Le baiser / Photo H. Cartier - Bresson / DR
Et nous avons traversé toutes sortes de bonnes choses : du soir,
du brouillard et des rues floues.
Je lui ai raconté un peu de ma vie claire-obscure (comme une
lumière avec un abat-jour dessus).
Elle a dit qu'elle n'était qu'une pauvre petite personne.
Et qu'elle ne savait pas toutes ces choses mais ses leçons de grec
et de latin.
Je lui ai dit qu'il fallait m'empêcher de voir la vie en m'en
aveuglant plein les yeux.
Elle a dit " c'est très compliqué mais je mettrai souvent mes
lèvres sur tes joues. "
Et j'ai dit que je serais content alors et même après et même
avant.
Je me demandais comment c'était possible d'avoir été si malheureux et de ne plus l'être.
Je me disais ' c'est très idéal " et je serrais très fort contre moi
la petite fille réelle.
Tout de suite, j'ai compris en la voyant quitter l'école qu'elle
quittait nos jeux passés.
Et elle a mis un baiser mou sur mes joues et je le lui ai rendu.
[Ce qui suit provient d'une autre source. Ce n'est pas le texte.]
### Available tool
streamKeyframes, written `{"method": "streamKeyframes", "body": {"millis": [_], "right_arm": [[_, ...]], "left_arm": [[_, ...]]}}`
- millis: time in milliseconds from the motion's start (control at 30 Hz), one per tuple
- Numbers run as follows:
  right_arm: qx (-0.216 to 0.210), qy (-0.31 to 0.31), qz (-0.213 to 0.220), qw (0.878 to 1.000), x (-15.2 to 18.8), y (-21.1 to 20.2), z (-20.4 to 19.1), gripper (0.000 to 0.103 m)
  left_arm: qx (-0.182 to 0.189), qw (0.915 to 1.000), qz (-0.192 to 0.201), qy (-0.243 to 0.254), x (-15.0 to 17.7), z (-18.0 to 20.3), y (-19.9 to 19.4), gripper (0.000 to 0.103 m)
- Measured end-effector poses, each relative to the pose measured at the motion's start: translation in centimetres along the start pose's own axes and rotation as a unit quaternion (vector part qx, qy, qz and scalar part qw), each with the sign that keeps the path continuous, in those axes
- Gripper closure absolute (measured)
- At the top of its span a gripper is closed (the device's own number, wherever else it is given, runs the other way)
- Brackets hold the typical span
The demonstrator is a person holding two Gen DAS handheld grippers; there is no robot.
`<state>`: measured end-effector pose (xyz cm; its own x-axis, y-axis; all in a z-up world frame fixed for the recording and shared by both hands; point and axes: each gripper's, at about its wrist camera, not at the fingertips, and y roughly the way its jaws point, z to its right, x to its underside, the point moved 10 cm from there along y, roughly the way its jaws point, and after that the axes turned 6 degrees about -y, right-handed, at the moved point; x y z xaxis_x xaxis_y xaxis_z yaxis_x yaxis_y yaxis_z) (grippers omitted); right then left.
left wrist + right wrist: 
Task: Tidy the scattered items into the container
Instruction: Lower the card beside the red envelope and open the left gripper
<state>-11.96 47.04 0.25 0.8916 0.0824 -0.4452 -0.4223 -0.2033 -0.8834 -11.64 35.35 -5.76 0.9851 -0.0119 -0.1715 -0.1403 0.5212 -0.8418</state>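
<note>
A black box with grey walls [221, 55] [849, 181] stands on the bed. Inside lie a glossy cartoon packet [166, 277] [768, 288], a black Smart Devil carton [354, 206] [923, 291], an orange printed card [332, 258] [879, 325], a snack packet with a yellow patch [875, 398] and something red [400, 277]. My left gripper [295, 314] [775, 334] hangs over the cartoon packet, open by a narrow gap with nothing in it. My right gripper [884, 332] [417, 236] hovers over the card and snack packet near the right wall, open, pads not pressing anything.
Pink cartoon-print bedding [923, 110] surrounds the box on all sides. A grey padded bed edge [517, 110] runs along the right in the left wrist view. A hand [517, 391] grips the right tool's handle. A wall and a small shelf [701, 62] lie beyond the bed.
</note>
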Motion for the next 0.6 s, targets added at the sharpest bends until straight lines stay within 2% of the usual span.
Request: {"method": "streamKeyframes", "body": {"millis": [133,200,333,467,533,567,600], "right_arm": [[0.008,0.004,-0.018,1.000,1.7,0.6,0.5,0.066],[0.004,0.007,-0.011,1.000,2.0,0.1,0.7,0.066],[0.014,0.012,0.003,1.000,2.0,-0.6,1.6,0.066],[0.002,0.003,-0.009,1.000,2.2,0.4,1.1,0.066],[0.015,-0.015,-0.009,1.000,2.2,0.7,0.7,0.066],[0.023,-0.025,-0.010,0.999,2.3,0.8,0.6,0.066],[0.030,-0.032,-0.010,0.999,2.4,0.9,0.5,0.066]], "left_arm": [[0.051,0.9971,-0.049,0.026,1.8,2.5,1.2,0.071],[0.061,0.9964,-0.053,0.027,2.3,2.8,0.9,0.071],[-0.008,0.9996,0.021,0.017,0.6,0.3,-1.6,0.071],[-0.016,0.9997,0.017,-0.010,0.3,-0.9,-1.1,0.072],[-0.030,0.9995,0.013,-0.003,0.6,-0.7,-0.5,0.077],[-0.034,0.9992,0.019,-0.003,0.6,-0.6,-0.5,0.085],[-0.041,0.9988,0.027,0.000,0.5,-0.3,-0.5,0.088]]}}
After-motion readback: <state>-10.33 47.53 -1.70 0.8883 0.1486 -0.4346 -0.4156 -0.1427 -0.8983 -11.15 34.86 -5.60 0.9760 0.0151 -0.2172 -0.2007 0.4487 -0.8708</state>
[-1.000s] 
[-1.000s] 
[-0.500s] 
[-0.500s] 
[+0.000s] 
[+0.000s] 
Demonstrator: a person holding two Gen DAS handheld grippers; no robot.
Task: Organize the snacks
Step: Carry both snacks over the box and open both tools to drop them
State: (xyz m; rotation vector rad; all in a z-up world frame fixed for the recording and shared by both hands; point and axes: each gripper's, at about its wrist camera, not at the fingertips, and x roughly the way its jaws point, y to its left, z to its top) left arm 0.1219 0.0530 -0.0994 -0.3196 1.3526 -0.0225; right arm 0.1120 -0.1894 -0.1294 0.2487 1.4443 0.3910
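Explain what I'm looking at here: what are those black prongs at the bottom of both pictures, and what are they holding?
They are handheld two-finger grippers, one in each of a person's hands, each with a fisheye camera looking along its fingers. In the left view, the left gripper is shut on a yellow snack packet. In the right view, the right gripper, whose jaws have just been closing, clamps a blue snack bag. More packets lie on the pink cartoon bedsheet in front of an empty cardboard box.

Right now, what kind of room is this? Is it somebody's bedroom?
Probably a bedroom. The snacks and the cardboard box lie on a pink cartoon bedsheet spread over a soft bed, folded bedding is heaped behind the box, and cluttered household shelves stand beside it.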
Et je lui ai demandé si elle aimait bien Rimbaud, parce que moi
je l'aime.
Et elle a dit qu'elle ne savait pas qui c'était mais qu'elle aimait
bien nous.
Nous avons mordu dans le beau fruit de l'amour enfantin et
nos dents étaient pleines.
Il était cinq heures et il y avait une heure que ça durait, notre
joie.
De nous aimer tranquillement parce que ses cours étaient finis
et parce c'est bon et que j'avais besoin de ça.
Alors elle a dit sérieusement : " il est cinq heures et je vais
rentrer à la maison ".
Et j'ai pensé à sa maison qui était déjà inquiète sans rien savoir.
Et elle a pris son tram et elle m'a fait un petit salut de loin, au
fond du noir.
La petite fille qui sortait de l'école est entrée dans ma vie.
Christian Dotremont, " Petite " in Ancienne éternité & autres textes. La vignette de couverture est de Christian Dotremont, Éditions Unes, pp. 22, 25.